# Geschwindigkeits-Problem mit SSD bei ASUS P7P55D-E PRO



## Ricuro (9. November 2011)

Hallo zusammen

Ich habe vor kurzem eine SSD in meinen Computer verbaut und habe jetzt das Problem, dass ich die angegebenen Geschwindigkeiten niemals erreichen kann.

Mein Setup:

- Mainboard: ASUS P7P55D-E Pro
- SSD: Kingston Hyper X 120GB

Da ich über den Intel Controller nur SATA II Unterstützung habe, habe ich die SSD über den Marvell Controller (SATA III) angeschlossen.

Das BIOS habe ich upgedatet auf die neuste Version, den Marvell Controller Treiber habe ich ebenfalls upgedatet und den Modus auf AHCI umgestellt.

Ich bin komplett ratlos, warum ich nicht die üblichen Geschwindigkeiten der Hyper X erreiche.

Laut diversen Test müsste die Lese: ca 550MB/s und die Schreibleistung: ca 500MB/s

Ich erreiche aber nur Lese: ca 350MB/s und Schreibleistung: ca 150MB/s

Für die Benchmarksauswertung habe ich AS SSD und ATTO Bench genutzt.

Könnt ihr mir weiterhelfen?


----------



## thom_cat (9. November 2011)

> Da ich über den Intel Controller nur SATA II Unterstützung habe, habe ich die SSD über den Marvell Controller (SATA III) angeschlossen.



genau da liegt das problem! die marvell lösungen sind leider durch ihre anbindung nicht so perfomant wie native lösungen über den chipsatz.


----------



## Ricuro (9. November 2011)

Dann sehe ich das richtig, dass ich die volle Geschwindigkeit nur erreichen kann, wenn ich das über den Intel SATAIII Controller laufen lasse?

Da ich natürlich bei meinem Mainboard keinen Intel SATAIII habe, bleibt mir nichts anderes übrig als Mainboard und Prozessor zu wechseln... Wie ich das hier verstehe.

Oder es einfach so zu akzeptieren...

Stimmt das so?


----------



## Walter Röhrl (9. November 2011)

Das scheint wohl leider der Fall zu sein 
Ich würde aber die Variante mit dem Aufrüsten auf Sandy-Bridge bevorzugen, wenn die finanziellen Mittel vorhanden sind, denn sonst wäre die gute HyperX völlig unterfordert


----------



## thom_cat (9. November 2011)

ein upgrade alleine wegen der ssd halte ich hier für völlig übertrieben.
ist ja nicht so, dass du dadurch einen riesen performanceschub bekommen würdest.

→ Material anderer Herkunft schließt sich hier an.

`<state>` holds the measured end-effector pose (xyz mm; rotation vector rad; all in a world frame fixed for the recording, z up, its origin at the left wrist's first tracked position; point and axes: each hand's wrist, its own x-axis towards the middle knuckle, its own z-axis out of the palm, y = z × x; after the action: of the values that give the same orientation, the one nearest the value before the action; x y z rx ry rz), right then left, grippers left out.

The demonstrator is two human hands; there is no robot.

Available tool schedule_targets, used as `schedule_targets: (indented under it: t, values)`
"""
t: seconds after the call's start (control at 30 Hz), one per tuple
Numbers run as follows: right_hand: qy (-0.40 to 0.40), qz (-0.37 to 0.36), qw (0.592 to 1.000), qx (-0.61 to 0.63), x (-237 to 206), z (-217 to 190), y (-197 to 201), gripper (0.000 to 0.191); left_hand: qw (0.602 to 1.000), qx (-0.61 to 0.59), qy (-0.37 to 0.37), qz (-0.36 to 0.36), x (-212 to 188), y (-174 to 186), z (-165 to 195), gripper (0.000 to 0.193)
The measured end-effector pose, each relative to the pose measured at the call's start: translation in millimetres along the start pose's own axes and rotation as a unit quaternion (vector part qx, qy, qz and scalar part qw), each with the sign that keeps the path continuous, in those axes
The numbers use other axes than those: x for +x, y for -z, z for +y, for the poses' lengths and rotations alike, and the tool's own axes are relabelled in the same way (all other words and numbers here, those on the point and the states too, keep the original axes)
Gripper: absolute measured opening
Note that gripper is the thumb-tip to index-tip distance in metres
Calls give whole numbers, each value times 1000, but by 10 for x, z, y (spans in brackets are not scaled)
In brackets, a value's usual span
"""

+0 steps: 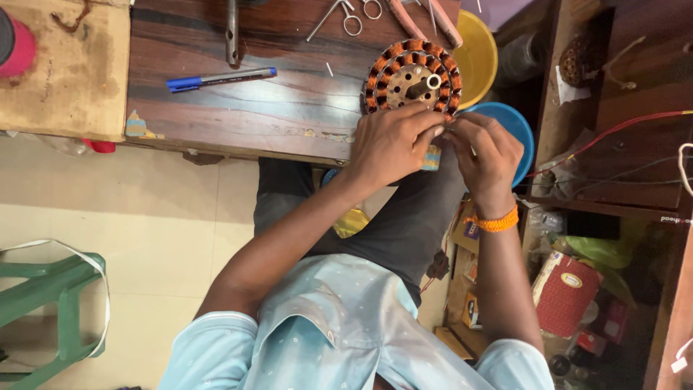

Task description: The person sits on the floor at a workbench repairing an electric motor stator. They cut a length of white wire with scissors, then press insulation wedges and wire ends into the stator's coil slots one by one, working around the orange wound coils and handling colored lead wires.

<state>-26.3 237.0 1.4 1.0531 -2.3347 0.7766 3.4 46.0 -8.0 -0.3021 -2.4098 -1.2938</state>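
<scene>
Both hands are bunched up right at the near edge of the counter [289, 108], working on the lower rim of a round motor winding [412, 76], the kind with copper coils wrapped around a ring and a metal shaft sticking up from the middle. The left hand [390, 144] is curled with its fingertips pinched in against the edge of the winding, and the right hand [485, 148] is touching it fingertip to fingertip, also pinched shut on something thin, maybe a wire, but it's too small to tell what. There's an orange band [497, 221] on the right wrist. A small striped block [431, 157] peeks out just below the left hand's fingers. The winding sits flat on the dark wood counter, near the right end, with a yellow bowl [478, 47] just beside it and a blue bowl [516, 126] partly hidden behind the right hand. Farther left on the counter lies a blue pen [220, 78], well apart from the hands, and up by the far edge there's a pair of scissors [339, 16] and some pink-handled pliers [426, 20]. A green plastic stool [50, 303] stands on the tiled floor off to the left.
</scene>
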Motion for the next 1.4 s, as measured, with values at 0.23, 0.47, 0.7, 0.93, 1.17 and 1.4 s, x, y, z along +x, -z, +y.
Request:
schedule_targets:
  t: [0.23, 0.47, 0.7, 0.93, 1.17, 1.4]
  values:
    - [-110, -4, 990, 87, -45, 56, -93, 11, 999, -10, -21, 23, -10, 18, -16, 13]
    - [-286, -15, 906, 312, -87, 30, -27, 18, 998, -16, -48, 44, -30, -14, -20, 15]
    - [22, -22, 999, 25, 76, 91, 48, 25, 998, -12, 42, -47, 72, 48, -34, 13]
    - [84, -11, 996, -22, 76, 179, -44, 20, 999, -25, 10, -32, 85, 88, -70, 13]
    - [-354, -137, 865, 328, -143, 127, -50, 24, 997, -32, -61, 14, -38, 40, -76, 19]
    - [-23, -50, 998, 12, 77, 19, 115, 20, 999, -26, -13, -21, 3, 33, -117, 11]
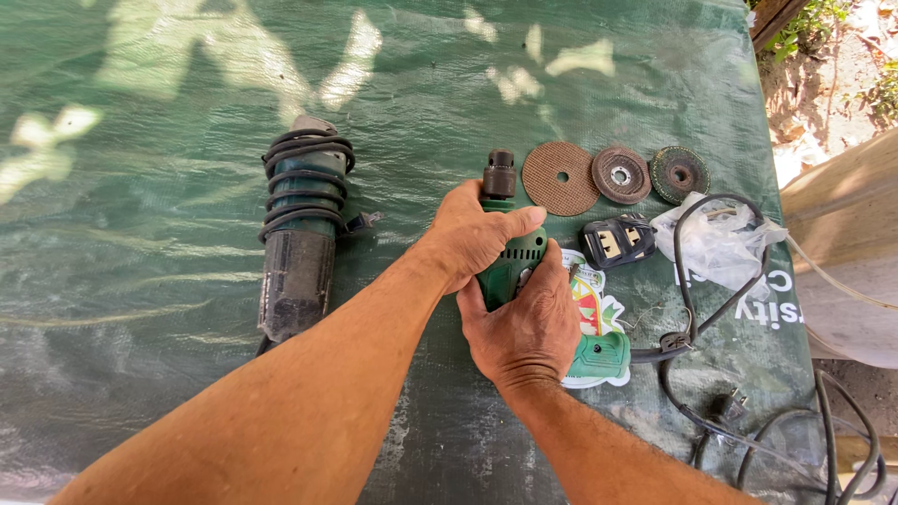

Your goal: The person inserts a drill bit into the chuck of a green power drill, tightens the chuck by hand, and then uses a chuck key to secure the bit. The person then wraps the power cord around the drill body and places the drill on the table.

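- Right hand (526,323) wrapped around handle of green drill (513,257), lying mid-tarp.
- Left hand (472,234) clamped over drill body, below black chuck (499,175).
- Probably steadying; next calls for firm hold.
- Beyond: three discs (561,178), grinder (301,229) left.

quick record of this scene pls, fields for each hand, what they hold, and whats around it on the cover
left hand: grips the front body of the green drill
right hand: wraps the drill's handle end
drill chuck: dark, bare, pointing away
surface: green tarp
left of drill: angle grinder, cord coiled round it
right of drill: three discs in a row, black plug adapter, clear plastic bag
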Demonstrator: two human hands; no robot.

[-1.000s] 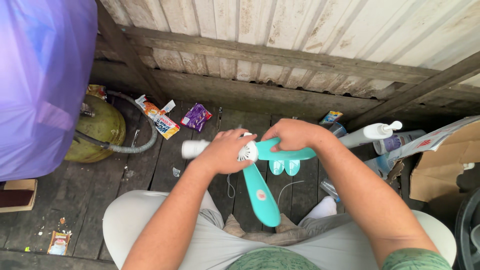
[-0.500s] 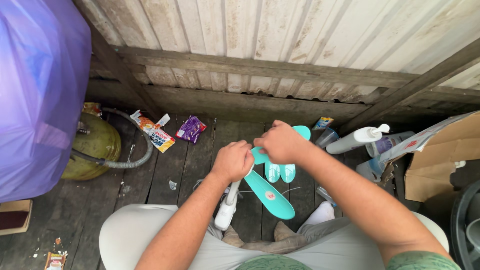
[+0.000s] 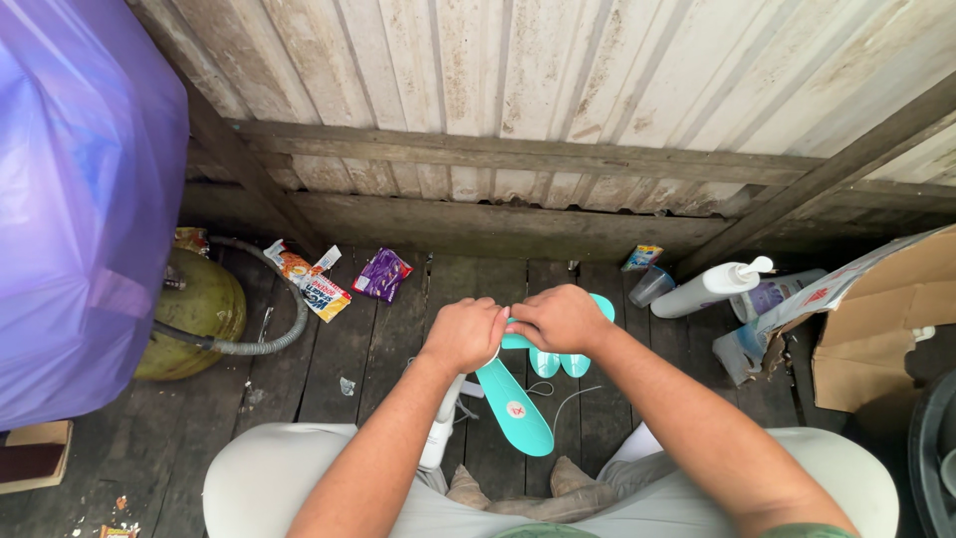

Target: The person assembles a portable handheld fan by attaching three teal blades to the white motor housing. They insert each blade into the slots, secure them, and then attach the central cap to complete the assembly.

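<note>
1. A wall of pale, weathered planks fills the top of the view, with dark wooden beams across it; below it lies a floor of dark boards.
2. A big purple plastic bag hangs at the left edge; beneath it sits a green gas cylinder with a grey hose curling off it.
3. A torn cardboard box stands at the right; just beside it lies a white pump bottle on its side, near a small clear cup.
4. The person sits with light trousers over both knees; both forearms reach forward over the floor between them.
5. A teal plastic fan is held above the floor boards between the knees; one long, smooth blade points down toward the lap and bears a small round sticker; two short rounded blades hang below the right hand and another tip shows past it; a white post runs down beneath the left hand.
6. The left hand is closed around the top of the white post at the fan's hub; the right hand is closed on the hub, its fingers meeting the left hand's.
7. Snack wrappers and a purple packet lie on the floor by the wall.
</note>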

hast du sowieso vor aufzurüsten ist das natürlich wieder was anderes, da nimmt man sowas gleich mit.


----------



## 4riders_de (9. November 2011)

Ricuro schrieb:


> Hallo zusammen
> Ich habe vor kurzem eine SSD in meinen Computer verbaut und habe jetzt das Problem, dass ich die angegebenen Geschwindigkeiten niemals erreichen kann.


 
Zu wieviel % ist die SSD "befüllt" ?



Ricuro schrieb:


> Mein Setup:
> 
> - Mainboard: ASUS P7P55D-E Pro
> - SSD: Kingston Hyper X 120GB


 
Ok, so weit so gut..




Ricuro schrieb:


> Da ich über den Intel Controller nur SATA II Unterstützung habe, habe ich die SSD über den Marvell Controller (SATA III) angeschlossen.
> 
> Das BIOS habe ich upgedatet auf die neuste Version, den Marvell Controller Treiber habe ich ebenfalls upgedatet und den Modus auf AHCI umgestellt.
> 
> Ich bin komplett ratlos, warum ich nicht die üblichen Geschwindigkeiten der Hyper X erreiche.


 
Die Datentransferrate bei SATA II liegt bekannterweise bei 300 Mbyte/s, somit würde es hier wenig Sinn machen, das ganze an SATAII zu hängen, da dies der definitive Flaschenhals wäre.




Ricuro schrieb:


> Laut diversen Test müsste die Lese: ca 550MB/s und die Schreibleistung: ca 500MB/s
> 
> Ich erreiche aber nur Lese: ca 350MB/s und Schreibleistung: ca 150MB/s


 
Diverse Tests und das reale Leben sind zwei paar Stiefel und hängt von vielen Faktoren ab. Solche werte werden erreicht, wenn z.B. die SSD nicht zugleich das OS beherbergt, durchs OS gehen auch viele IO´s verloren.. wenn du die Performance wirklich testen willst dann so [etwas schnelleres als deine SSD] <<-- Lesen & Schreiben -->> [Deine SSD] und OS auf einer seperaten "Platte".



Ricuro schrieb:


> Für die Benchmarksauswertung habe ich AS SSD und ATTO Bench genutzt.
> 
> Könnt ihr mir weiterhelfen?


 
Viel wichtiger als irgendwelche Benchmarks ist der Eindruck beim "Workflow"..


----------



## SiQ (9. November 2011)

Heisst das wenn ich mir jetzt eine SSD (Curial m4 war geplant) hole und an ein Asus P7P55D anschliesse die Leistung weit unter dem erwünschten liegt? gibt es überhaupt leistungszuwachs?

MfG


----------



## thom_cat (9. November 2011)

im vergleich zu einer normalen hdd werden ist *immer* welten sein.


----------



## SiQ (9. November 2011)

ok also wenn ich mir jetzt eine hole und später vllt noch mein mb aufrüste merke ich dennoch gleich nen unterschied. danke


----------



## thom_cat (9. November 2011)

denke nicht, dass du im alltag groß nen unterschied merken wirst.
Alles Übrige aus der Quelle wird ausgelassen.